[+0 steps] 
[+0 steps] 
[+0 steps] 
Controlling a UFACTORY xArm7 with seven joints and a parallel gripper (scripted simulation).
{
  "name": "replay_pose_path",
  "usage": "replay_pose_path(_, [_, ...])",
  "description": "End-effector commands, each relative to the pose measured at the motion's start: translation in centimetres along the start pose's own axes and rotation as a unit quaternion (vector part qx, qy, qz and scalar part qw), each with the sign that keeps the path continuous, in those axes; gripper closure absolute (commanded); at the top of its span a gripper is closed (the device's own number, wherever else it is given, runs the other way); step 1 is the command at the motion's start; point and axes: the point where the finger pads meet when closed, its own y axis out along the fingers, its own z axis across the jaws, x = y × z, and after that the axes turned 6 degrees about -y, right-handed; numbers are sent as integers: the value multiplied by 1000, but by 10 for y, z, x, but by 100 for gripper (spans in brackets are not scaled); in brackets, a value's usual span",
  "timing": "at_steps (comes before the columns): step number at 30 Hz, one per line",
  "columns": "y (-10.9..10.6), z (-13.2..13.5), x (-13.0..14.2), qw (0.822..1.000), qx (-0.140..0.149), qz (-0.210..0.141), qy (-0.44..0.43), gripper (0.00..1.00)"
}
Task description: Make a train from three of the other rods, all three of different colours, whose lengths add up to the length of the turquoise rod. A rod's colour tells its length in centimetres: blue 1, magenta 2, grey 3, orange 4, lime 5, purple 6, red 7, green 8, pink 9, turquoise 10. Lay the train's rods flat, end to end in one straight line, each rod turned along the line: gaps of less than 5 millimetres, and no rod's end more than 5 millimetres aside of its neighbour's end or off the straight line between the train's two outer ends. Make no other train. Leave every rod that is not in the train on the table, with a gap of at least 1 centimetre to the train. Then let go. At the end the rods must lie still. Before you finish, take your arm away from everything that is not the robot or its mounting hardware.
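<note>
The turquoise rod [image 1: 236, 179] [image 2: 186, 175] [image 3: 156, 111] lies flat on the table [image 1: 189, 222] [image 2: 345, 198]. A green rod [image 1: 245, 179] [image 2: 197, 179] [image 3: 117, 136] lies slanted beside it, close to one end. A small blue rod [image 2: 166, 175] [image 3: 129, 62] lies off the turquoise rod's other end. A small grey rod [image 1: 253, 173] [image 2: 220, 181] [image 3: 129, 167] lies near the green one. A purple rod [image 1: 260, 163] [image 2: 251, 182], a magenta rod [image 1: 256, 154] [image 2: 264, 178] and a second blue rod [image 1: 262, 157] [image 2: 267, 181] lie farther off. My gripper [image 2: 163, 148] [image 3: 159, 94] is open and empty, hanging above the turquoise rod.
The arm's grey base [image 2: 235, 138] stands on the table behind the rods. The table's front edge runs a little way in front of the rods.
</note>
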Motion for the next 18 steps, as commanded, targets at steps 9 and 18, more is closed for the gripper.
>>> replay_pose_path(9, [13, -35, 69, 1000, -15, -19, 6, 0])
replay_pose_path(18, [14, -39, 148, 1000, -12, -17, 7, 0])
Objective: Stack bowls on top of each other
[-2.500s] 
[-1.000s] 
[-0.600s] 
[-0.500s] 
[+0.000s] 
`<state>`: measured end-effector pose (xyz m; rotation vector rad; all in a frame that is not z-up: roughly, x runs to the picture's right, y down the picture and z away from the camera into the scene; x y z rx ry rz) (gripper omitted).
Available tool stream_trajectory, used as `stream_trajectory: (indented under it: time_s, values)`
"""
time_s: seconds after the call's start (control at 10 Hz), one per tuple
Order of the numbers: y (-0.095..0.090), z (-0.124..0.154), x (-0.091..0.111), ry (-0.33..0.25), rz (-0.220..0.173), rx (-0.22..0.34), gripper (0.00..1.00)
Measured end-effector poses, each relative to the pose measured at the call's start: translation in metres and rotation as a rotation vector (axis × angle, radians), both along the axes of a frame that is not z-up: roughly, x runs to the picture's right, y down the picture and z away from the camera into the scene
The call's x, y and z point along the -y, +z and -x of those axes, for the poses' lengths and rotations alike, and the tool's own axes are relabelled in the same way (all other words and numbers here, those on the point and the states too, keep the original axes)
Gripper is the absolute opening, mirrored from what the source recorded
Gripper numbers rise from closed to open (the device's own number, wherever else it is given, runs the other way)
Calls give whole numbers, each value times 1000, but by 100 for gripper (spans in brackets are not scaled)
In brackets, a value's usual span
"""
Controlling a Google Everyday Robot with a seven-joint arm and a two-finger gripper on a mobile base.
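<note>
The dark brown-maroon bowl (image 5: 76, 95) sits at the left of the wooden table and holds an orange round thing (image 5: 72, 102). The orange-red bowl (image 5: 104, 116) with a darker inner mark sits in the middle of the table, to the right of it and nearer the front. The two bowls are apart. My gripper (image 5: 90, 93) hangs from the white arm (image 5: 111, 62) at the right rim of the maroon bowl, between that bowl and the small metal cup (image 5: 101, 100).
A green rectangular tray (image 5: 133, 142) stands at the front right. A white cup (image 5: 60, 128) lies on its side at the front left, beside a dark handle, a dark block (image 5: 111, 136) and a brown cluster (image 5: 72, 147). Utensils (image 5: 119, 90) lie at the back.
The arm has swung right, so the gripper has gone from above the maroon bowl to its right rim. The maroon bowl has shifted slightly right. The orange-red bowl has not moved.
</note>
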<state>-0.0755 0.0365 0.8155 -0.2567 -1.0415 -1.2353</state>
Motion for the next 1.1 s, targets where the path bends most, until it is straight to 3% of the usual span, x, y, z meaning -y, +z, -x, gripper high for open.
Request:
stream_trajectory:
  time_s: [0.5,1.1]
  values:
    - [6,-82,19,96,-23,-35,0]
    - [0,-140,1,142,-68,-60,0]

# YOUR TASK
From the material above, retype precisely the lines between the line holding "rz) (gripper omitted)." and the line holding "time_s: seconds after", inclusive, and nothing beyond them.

# RESPONSE TO THE EXERCISE
`<state>`: measured end-effector pose (xyz m; rotation vector rad; all in a frame that is not z-up: roughly, x runs to the picture's right, y down the picture and z away from the camera into the scene; x y z rx ry rz) (gripper omitted).
Available tool stream_trajectory, used as `stream_trajectory: (indented under it: time_s, values)`
"""
time_s: seconds after the call's start (control at 10 Hz), one per tuple

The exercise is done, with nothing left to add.